◆ **EXERCISE BRIEF**
From the listing below, output only the lines starting at the line that has "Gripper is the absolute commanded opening" and ending at the line that has "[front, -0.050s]", exactly as they appear, ends included.

◆ **DATASET EXCERPTS**
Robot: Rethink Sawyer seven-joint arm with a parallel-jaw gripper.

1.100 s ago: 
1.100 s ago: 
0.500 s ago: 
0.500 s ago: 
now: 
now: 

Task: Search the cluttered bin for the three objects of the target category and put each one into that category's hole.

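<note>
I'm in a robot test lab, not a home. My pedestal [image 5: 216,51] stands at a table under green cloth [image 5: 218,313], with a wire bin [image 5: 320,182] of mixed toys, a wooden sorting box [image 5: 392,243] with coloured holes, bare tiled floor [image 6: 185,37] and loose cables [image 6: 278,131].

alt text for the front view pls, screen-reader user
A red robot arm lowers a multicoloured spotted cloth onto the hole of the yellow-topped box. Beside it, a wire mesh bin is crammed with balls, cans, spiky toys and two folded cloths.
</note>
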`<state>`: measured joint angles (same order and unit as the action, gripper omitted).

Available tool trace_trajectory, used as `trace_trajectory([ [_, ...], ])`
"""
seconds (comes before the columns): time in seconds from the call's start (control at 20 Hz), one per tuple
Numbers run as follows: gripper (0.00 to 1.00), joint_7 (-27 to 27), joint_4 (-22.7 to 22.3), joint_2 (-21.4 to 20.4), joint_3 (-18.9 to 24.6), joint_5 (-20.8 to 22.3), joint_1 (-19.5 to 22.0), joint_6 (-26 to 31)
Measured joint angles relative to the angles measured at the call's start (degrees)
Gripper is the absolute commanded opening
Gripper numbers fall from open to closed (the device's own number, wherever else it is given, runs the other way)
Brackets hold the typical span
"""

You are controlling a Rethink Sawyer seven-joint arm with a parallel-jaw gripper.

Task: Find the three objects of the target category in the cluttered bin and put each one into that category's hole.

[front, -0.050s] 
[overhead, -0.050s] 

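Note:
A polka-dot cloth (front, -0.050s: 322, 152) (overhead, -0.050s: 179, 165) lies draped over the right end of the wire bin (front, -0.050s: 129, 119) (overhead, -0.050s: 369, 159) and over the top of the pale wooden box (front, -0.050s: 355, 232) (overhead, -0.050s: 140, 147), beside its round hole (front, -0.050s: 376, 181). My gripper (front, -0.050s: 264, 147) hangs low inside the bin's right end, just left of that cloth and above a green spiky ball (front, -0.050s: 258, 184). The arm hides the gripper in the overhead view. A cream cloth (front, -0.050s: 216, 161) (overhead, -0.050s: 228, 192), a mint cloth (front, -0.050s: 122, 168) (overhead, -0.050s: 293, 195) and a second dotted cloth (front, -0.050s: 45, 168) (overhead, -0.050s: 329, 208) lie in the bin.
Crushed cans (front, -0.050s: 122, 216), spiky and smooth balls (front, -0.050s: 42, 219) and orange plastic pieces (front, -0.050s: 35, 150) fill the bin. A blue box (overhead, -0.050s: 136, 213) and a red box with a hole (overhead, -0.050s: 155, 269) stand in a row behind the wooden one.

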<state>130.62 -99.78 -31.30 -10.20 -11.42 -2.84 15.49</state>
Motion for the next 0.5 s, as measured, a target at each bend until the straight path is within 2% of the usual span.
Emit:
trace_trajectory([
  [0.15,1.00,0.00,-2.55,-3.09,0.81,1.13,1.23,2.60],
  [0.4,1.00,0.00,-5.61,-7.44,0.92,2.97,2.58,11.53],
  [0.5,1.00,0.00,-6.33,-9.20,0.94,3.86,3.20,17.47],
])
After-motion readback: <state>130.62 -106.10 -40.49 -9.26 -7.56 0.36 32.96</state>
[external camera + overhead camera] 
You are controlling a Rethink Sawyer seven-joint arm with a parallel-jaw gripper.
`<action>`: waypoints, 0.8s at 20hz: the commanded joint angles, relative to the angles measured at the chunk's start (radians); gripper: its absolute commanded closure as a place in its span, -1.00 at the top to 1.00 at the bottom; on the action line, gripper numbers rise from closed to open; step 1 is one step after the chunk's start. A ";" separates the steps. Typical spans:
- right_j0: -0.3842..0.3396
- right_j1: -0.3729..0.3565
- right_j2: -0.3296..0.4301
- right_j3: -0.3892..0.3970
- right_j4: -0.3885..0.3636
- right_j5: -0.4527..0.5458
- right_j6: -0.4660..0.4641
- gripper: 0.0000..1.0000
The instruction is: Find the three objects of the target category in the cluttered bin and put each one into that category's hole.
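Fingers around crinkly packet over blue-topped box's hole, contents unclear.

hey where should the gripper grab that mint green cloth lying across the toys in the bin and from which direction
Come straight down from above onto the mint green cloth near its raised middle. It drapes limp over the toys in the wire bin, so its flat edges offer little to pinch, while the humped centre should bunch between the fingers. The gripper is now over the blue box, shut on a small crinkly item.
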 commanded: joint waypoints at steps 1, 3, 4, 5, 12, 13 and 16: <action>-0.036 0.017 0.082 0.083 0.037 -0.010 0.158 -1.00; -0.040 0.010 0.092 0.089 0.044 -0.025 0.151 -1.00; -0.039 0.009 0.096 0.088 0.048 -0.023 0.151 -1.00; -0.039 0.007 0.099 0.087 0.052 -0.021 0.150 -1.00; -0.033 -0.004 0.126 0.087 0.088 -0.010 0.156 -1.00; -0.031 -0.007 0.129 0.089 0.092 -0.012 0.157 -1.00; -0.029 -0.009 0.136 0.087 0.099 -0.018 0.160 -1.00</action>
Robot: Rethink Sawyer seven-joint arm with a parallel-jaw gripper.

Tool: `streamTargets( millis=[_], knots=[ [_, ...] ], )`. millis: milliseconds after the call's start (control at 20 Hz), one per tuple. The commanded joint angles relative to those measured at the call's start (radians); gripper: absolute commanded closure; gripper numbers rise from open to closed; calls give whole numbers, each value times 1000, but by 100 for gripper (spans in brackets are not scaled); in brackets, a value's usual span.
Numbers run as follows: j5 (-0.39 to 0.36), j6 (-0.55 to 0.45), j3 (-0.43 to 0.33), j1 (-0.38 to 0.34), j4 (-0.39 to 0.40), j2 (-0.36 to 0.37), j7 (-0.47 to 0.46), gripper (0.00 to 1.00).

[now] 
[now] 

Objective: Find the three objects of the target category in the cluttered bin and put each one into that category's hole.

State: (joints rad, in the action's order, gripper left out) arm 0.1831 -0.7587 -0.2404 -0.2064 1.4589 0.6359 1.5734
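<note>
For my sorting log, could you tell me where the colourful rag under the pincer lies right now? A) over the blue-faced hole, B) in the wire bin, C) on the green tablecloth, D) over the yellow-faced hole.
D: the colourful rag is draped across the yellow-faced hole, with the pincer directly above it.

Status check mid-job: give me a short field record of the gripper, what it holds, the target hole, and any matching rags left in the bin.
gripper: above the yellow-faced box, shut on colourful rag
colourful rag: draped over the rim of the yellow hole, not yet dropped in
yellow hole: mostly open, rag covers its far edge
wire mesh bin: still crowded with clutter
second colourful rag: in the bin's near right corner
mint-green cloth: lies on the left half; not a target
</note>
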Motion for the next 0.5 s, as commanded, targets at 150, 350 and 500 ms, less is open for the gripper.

◆ **YOUR RESPONSE**
Gripper is the absolute commanded opening
Gripper numbers fall from open to closed (the device's own number, wherever else it is given, runs the other way)
Brackets hold the typical span
"""

You are controlling a Rethink Sawyer seven-joint arm with a parallel-jaw gripper.

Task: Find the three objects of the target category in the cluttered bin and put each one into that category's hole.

[front, -0.050s] 

This completes the requested output.